Optimization algorithm: particle swarm optimization (PSO)

Optimization is a process of finding and comparing feasible solutions until no better solution can be found. Global optimization algorithms are based on stochastic processes and are considered to be more effective in finding optimal solutions of nonsmooth, nonconvex or multimodal problems. These optimization algorithms have the ability to move randomly from one region of the problem space to another and hence tend to cover a broader space in their search for optimal solutions. Such algorithms do not require the computation of derivatives and have a higher likelihood of finding the optimum solutions in complex problems. Nevertheless, there is no guarantee that these algorithms will find the overall optimum in a problem space. Also, a major limitation of such algorithms is the computational expense incurred in running them. Particle swarm optimization (PSO) is one of the recently developed optimization algorithm, and it has been used as the global optimizer. In this study, we have only chosen PSO as an optimizer and any other global optimization algorithm can be used instead.

Particle swarm optimization (PSO) is a robust stochastic optimization technique based on the movement of swarms (Eberhart and Kennedy 1995). This technique was motivated by the behavior of organisms as observed in fish schooling and bird flocking in which the fish or birds learn from the successes of one another as they move about in search of food in their respective ecosystem. Thus, the PSO technique searches for the optimum solution using a population of particles, each particle being a vector whose coordinates are the unknown variables of the system. Each particle is thus represented as \(\vec{\kappa }_{j} \in {\mathbb{R}}^{M}\), where j is the particle’s index in the swarm and M is the dimension of the problem. In a PSO system, particles in a swarm change their positions by flying around in a multidimensional search space until a relatively unchanging position is encountered or until computational limitations are met. The movements of the particles are both cognitive and social. The cognitive aspects involve each particle learning from its previous successes. On the other side, the social component suggests that individuals ignore their own experience and adjust their behavior according to the successful beliefs of individuals in the neighborhood. These two aspects enable the algorithm to be flexible and well-balanced between global exploration for optimum solutions and local exploitation for desirable solutions. The position attained by each particle is a possible solution to the optimization problem.
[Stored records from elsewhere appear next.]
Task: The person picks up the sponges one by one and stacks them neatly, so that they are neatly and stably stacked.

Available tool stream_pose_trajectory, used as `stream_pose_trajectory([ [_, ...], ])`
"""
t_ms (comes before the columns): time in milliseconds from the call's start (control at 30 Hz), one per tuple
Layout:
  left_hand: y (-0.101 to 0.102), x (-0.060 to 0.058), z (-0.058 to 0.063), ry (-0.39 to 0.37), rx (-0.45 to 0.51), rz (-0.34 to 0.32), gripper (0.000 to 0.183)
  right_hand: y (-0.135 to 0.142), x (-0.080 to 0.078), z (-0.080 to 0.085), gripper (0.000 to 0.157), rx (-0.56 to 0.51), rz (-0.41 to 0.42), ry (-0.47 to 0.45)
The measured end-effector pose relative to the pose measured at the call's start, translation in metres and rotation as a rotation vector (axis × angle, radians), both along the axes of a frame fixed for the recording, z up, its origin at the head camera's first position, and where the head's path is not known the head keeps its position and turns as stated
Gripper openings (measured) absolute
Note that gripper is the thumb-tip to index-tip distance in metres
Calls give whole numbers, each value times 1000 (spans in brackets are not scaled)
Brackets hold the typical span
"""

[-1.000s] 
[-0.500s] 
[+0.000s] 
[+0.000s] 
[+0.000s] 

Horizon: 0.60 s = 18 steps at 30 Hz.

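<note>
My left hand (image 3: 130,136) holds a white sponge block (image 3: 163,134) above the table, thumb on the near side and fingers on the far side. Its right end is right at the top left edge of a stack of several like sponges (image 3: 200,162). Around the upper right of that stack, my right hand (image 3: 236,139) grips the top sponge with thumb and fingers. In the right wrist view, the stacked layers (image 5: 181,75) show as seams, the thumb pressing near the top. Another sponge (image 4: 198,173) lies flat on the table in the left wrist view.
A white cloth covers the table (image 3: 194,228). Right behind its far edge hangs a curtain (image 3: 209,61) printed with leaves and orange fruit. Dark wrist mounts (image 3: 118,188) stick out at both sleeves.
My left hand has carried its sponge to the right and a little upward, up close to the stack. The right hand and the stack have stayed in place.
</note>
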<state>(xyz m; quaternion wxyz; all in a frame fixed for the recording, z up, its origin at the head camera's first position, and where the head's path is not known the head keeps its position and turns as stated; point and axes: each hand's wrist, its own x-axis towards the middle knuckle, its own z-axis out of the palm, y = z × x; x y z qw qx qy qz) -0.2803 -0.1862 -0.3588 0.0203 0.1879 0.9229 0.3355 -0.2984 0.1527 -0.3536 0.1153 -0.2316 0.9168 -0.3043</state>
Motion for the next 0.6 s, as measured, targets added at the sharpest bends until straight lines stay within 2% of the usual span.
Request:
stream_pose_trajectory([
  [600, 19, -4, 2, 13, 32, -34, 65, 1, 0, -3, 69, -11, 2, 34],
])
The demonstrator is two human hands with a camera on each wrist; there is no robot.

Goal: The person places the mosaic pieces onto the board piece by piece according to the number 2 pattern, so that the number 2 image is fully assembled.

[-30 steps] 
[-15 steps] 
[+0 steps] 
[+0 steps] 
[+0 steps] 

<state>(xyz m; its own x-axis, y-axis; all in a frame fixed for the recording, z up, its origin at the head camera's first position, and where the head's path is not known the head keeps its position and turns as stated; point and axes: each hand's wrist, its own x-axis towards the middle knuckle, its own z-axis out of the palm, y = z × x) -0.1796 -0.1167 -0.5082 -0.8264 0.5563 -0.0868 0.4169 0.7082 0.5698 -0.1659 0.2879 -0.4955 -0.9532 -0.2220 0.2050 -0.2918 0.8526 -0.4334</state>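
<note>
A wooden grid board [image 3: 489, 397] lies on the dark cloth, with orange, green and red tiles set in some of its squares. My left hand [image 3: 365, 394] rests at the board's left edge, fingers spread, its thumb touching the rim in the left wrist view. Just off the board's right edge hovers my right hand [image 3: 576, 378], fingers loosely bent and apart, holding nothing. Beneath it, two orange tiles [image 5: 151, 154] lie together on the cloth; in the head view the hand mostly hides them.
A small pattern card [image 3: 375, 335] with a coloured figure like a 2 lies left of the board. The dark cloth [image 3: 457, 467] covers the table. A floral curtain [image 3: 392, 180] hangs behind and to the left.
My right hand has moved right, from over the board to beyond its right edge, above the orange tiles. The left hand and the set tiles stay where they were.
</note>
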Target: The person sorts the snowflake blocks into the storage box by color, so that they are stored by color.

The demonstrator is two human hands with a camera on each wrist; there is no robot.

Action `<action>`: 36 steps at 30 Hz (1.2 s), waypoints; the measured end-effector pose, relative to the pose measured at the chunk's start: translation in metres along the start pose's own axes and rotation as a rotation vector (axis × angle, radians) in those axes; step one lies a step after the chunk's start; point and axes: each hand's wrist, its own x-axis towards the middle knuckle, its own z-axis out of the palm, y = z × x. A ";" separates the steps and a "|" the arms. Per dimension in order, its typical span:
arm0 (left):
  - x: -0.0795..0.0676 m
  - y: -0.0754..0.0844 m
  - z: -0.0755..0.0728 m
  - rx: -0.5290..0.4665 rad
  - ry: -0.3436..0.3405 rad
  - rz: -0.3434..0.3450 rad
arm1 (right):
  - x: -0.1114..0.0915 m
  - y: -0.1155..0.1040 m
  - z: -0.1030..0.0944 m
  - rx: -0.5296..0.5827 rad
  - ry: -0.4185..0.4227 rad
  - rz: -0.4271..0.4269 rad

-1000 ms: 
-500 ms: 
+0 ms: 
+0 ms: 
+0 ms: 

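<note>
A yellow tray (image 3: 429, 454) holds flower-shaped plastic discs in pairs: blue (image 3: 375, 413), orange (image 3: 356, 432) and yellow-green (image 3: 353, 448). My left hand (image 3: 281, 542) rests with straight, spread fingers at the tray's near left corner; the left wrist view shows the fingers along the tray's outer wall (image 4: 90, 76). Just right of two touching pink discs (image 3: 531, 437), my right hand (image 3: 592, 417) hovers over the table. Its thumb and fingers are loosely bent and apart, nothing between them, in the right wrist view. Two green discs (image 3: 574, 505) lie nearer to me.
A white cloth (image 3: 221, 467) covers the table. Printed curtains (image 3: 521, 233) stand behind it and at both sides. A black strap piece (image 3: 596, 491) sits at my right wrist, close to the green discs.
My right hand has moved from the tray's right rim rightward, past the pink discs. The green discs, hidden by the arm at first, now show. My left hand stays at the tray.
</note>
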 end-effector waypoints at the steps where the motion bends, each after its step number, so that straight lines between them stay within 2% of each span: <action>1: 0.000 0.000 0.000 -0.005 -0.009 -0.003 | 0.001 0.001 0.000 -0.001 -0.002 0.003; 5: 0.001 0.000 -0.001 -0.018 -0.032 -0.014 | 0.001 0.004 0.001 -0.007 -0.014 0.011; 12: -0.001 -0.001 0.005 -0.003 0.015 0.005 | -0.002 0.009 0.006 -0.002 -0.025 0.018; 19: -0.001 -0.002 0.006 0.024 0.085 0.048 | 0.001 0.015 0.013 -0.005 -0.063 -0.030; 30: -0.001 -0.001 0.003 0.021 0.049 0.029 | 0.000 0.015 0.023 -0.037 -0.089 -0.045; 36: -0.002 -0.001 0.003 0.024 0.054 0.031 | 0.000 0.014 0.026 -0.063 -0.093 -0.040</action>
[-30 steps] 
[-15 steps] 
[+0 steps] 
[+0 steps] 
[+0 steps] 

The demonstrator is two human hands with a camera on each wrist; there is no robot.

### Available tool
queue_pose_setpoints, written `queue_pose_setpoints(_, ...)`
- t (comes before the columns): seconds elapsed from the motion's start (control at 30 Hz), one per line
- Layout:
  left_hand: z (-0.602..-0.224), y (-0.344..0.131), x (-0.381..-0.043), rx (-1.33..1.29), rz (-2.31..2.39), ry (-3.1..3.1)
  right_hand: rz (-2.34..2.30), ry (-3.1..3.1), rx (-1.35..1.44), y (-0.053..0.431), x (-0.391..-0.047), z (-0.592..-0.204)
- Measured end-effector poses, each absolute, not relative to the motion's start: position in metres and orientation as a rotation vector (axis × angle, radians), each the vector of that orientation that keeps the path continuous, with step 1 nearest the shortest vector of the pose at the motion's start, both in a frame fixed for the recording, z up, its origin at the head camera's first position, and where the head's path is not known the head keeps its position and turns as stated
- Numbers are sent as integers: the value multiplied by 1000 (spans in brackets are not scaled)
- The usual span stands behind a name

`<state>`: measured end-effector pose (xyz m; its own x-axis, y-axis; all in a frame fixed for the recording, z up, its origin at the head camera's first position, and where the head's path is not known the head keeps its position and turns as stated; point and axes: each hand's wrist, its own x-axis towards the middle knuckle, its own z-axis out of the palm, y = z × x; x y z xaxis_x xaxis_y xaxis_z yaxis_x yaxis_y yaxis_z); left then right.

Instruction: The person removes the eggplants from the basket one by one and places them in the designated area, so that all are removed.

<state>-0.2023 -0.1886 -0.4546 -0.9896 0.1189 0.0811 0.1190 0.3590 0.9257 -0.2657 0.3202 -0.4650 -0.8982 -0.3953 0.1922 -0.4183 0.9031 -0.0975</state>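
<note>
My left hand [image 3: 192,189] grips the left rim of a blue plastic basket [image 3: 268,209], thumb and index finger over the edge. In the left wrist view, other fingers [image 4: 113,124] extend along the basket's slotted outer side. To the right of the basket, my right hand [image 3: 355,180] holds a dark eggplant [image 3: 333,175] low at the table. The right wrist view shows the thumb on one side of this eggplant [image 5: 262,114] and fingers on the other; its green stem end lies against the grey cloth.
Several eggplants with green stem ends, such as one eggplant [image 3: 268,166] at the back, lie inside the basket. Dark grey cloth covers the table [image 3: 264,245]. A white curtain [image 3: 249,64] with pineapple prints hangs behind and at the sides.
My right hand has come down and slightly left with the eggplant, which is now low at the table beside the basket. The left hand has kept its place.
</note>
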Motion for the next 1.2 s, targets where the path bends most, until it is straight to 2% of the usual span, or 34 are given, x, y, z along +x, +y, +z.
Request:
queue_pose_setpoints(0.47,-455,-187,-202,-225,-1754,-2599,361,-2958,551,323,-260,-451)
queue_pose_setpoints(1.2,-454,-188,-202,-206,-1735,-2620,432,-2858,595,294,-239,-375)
In PSO algorithm, the population has \(N_{p}\) particles that represent candidate solutions’ particles are randomly generated within a predetermined lower and upper bounds and subsequent particle positions are not allowed to all outside these bounds. In the PSO algorithm, each particle, \(\vec{\kappa }_{j}\), is a M-dimensional real-valued vector and assigned a zero or random velocity, \(\vec{v}_{j}^{\kappa }\), initially. As the particles move around in the problem space, each maintains a memory of its previous best position \(\vec{\kappa }_{p,j}\) and the current overall best position ever attained by the entire swarm, \(\vec{\kappa }_{g}\). The velocity of the jth particle is updated as

$$\vec{v}_{j}^{\gamma + 1} = \omega \vec{v}_{j}^{\gamma } + c_{1} r_{1} \left( {\vec{\kappa }_{p,j}^{\gamma } - \vec{\kappa }_{j}^{\gamma } } \right) + c_{2} r_{2} \left( {\vec{\kappa }_{g} - \vec{\kappa }_{j}^{\gamma } } \right)$$
(4)

where \(\omega\) is the inertial factor, \(c_{1}\) and \(c_{2}\) are the cognitive and social parameters, and \(r_{1}\) and \(r_{2}\) are vectors of uniformly generated random numbers between 0 and 1. Each particle’s position is then updated by Eq. 5 as shown in Fig. 3.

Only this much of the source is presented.